§ ACTIVITY
Locate and copy each line in the data that contains the word "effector".

[Data items]
● ● ●

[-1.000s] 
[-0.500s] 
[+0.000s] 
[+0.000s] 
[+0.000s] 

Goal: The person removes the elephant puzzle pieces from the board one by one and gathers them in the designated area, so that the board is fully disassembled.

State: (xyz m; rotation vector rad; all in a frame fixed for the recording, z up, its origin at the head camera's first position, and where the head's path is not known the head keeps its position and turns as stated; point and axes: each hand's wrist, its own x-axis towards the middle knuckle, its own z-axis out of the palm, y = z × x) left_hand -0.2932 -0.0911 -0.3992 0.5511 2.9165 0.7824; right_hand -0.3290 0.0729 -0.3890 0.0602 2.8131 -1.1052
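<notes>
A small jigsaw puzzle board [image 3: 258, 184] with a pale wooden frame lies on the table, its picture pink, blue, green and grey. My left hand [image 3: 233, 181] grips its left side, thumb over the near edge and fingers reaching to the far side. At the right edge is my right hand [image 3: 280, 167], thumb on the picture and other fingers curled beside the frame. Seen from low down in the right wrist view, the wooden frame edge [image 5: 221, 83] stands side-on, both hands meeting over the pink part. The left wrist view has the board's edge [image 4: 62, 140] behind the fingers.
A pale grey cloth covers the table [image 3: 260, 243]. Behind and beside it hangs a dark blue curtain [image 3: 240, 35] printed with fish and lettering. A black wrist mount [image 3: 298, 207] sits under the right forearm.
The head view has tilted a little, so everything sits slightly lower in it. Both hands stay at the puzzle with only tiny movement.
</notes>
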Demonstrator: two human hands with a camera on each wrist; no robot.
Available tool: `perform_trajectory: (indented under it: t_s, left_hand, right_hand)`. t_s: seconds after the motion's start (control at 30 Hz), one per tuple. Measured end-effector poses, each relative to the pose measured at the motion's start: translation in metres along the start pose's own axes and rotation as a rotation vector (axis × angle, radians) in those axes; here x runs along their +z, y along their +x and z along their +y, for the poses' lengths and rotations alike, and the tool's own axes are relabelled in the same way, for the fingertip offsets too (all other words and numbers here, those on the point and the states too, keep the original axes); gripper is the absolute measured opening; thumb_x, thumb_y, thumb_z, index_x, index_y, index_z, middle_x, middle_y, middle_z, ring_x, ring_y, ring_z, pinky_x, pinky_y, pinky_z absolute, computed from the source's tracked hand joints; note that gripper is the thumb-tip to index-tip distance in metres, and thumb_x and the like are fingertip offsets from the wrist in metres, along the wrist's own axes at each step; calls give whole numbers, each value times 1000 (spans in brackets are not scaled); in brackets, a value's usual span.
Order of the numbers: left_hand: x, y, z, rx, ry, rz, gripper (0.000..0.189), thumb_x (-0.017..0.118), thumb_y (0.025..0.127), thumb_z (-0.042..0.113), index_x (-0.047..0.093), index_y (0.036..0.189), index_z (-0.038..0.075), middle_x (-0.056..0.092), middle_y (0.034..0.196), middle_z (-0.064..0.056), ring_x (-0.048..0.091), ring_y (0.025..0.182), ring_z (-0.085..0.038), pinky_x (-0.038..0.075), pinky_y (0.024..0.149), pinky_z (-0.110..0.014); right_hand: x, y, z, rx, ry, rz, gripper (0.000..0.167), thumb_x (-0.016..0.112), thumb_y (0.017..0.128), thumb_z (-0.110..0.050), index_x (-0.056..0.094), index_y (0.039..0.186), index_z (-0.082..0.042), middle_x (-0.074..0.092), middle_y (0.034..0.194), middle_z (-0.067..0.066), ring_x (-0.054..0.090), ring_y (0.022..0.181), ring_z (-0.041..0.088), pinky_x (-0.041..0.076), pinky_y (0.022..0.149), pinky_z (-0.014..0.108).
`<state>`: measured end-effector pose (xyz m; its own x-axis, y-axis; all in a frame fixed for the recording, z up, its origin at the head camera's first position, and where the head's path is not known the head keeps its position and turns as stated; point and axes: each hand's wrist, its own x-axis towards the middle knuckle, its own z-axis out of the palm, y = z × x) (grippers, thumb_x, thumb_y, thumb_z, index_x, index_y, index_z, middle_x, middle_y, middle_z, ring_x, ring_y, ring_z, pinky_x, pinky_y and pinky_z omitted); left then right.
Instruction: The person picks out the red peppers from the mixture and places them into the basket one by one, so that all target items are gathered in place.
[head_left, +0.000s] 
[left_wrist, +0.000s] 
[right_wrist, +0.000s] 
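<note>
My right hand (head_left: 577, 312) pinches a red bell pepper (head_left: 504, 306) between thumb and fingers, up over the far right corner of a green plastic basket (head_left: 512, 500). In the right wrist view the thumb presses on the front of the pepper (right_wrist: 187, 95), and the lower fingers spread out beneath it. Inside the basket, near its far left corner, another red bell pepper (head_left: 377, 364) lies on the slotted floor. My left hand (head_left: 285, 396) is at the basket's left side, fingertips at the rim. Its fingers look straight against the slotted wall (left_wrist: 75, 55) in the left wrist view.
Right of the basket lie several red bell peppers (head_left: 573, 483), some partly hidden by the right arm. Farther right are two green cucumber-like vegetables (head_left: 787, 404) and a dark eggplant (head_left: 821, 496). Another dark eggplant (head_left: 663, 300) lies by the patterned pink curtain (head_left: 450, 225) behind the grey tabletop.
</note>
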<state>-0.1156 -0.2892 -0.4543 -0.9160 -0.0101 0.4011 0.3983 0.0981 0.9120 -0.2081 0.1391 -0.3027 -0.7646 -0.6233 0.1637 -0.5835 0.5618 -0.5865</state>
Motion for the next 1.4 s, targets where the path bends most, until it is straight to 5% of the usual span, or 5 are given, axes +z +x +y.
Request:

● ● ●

§ RESULT BELOW
Available tool: `perform_trajectory: (indented under it: t_s, left_hand, right_hand)`. t_s: seconds after the motion's start (control at 30 Hz), one per tuple. Measured end-effector poses, each relative to the pose measured at the motion's start: translation in metres along the start pose's own axes and rotation as a rotation vector (axis × angle, radians) in those axes; here x runs along their +z, y along their +x and z along their +y, for the poses' lengths and rotations alike, and the tool's own axes are relabelled in the same way, for the fingertip offsets too (all other words and numbers here, those on the point and the states too, keep the original axes); gripper is the absolute measured opening; thumb_x, thumb_y, thumb_z, index_x, index_y, index_z, middle_x, middle_y, middle_z, ring_x, ring_y, ring_z, pinky_x, pinky_y, pinky_z absolute, computed from the source's tracked hand joints; note that gripper is the thumb-tip to index-tip distance in metres, and thumb_x and the like are fingertip offsets from the wrist in metres, along the wrist's own axes at each step; calls give whole numbers, each value times 1000 (spans in brackets are not scaled); in brackets, a value's usual span.
`<state>`: measured end-effector pose (xyz m; its own x-axis, y-axis; all in a frame fixed for the recording, z up, its origin at the head camera's first position, and where the head's path is not known the head keeps its position and turns as stated; point and axes: each hand's wrist, its own x-axis towards the middle knuckle, its own z-axis out of the palm, y = z × x) (grippers, thumb_x, thumb_y, thumb_z, index_x, index_y, index_z, middle_x, middle_y, middle_z, ring_x, ring_y, ring_z, pinky_x, pinky_y and pinky_z omitted); left then right.

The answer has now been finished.